Torah’s answers are good politics. Each constituency then can feel itself represented with an “equal” say (Nachmanides, Num. 13:2). That’s also why the High Priest wore all 12 tribes’ names engraved on the ritual shoulder piece (Ex. 28:9-11) – so all the tribes would see themselves equally reflected in their spiritual leader.

Torah’s answers also are challenging. Why invite multiple visions of the survey? Torah teaches that at this survey stage, diversity of vision and even conflicting vision can be more important than clarity or speed. And why all “chiefs,” each accustomed to having their perspectives honored? So all views might be heard and none so easily dismissed.

Spiritual builders, take note. Don’t rush this survey stage: far more important than speed are diversity and equality. Before building anything, harness many perspectives and make sure that none of them gets more or less weight.

 

Step Two: Survey for People, Places and Things

Moses charged the survey team: “Go up … and see what kind of land it is. Are people dwelling there strong or weak, few or many? Is the land … good or bad? Are the towns where they live open or walled? Is the soil rich or infertile? Is it wooded or not? And bring back some of the fruit of the land” (Num. 13:17-20).

Go up: literally. Get perspective. Rise above the landscape: don’t yet become a part of it so you risk losing objectivity.

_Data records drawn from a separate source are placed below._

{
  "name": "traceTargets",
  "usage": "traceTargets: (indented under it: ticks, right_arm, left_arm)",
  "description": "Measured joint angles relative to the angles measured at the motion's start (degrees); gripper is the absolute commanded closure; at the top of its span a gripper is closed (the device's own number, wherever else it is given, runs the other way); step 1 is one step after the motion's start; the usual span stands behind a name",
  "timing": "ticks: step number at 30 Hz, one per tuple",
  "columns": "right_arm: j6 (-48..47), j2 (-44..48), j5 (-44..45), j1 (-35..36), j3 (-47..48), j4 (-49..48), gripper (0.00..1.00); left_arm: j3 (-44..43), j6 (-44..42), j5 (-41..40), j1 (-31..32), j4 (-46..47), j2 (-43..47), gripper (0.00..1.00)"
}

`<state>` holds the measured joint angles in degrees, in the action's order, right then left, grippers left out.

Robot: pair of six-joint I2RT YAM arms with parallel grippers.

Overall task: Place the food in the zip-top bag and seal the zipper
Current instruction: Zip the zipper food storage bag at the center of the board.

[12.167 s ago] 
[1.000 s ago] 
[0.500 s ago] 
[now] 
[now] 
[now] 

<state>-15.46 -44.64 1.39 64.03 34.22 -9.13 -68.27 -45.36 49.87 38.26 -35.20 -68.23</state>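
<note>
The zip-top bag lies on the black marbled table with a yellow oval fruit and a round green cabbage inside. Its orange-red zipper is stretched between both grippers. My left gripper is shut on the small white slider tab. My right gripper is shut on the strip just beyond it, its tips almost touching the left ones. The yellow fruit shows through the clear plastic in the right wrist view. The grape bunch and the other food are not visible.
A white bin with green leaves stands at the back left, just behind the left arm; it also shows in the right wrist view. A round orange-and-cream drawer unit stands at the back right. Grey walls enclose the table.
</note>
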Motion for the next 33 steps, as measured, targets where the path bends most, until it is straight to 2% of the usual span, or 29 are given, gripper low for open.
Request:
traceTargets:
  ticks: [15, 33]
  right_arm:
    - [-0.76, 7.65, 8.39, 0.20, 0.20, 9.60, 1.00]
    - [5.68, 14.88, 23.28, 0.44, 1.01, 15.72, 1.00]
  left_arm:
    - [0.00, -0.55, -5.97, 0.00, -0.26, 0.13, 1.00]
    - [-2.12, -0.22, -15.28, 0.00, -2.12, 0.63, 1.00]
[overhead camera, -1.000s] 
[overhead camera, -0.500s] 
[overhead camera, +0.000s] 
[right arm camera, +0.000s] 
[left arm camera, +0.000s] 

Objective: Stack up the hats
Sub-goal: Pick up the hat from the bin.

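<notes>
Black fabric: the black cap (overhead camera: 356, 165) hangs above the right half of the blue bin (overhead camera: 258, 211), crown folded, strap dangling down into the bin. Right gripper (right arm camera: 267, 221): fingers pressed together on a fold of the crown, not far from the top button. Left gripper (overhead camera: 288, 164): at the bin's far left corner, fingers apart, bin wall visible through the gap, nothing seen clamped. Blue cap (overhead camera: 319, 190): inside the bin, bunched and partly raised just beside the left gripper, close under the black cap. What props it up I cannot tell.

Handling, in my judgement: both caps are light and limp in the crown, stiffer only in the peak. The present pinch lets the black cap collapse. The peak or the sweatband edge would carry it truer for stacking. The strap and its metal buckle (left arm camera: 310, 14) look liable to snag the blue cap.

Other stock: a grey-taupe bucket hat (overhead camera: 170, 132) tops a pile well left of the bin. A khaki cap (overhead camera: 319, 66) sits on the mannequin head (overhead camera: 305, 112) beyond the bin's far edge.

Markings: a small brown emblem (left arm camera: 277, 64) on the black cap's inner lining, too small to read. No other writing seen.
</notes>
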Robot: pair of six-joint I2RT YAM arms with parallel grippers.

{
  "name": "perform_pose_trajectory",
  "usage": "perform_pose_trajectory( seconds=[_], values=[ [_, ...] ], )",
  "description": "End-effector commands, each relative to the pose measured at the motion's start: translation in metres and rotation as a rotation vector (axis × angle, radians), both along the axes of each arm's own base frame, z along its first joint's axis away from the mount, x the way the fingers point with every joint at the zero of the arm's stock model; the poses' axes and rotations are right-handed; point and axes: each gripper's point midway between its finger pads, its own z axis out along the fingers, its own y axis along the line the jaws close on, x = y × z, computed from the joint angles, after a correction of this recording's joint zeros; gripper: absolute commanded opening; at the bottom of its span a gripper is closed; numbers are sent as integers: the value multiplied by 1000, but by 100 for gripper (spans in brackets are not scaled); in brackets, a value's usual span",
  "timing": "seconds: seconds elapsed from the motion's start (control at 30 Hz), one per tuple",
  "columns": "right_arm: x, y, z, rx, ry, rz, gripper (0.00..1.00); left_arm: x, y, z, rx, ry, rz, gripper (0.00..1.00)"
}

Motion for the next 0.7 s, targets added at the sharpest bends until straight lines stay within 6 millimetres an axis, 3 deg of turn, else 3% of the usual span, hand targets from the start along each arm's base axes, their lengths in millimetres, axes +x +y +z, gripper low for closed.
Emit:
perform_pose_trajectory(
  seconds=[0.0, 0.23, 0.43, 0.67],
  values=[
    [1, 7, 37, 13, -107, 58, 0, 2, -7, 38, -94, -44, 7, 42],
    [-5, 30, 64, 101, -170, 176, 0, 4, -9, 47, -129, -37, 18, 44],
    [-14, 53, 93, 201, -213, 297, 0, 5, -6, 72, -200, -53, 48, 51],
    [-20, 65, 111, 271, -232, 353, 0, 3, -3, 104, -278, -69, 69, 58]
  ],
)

Once you’re there, first see the people. Whatever landscape you imagine for your building venture, first see the people – folks already there, and the folks you hope to serve in the future. People first.

Next, see the landscape. Is anything walled against change, or is it relatively open to transformation? How about the figurative soil: what might it support? What’s already growing? Does the existing context allow clear lines of sight, or is the existing context wooded or brambled in ways that obscure vision? These survey questions are vital, lest you build the wrong thing in the wrong place or in the wrong way.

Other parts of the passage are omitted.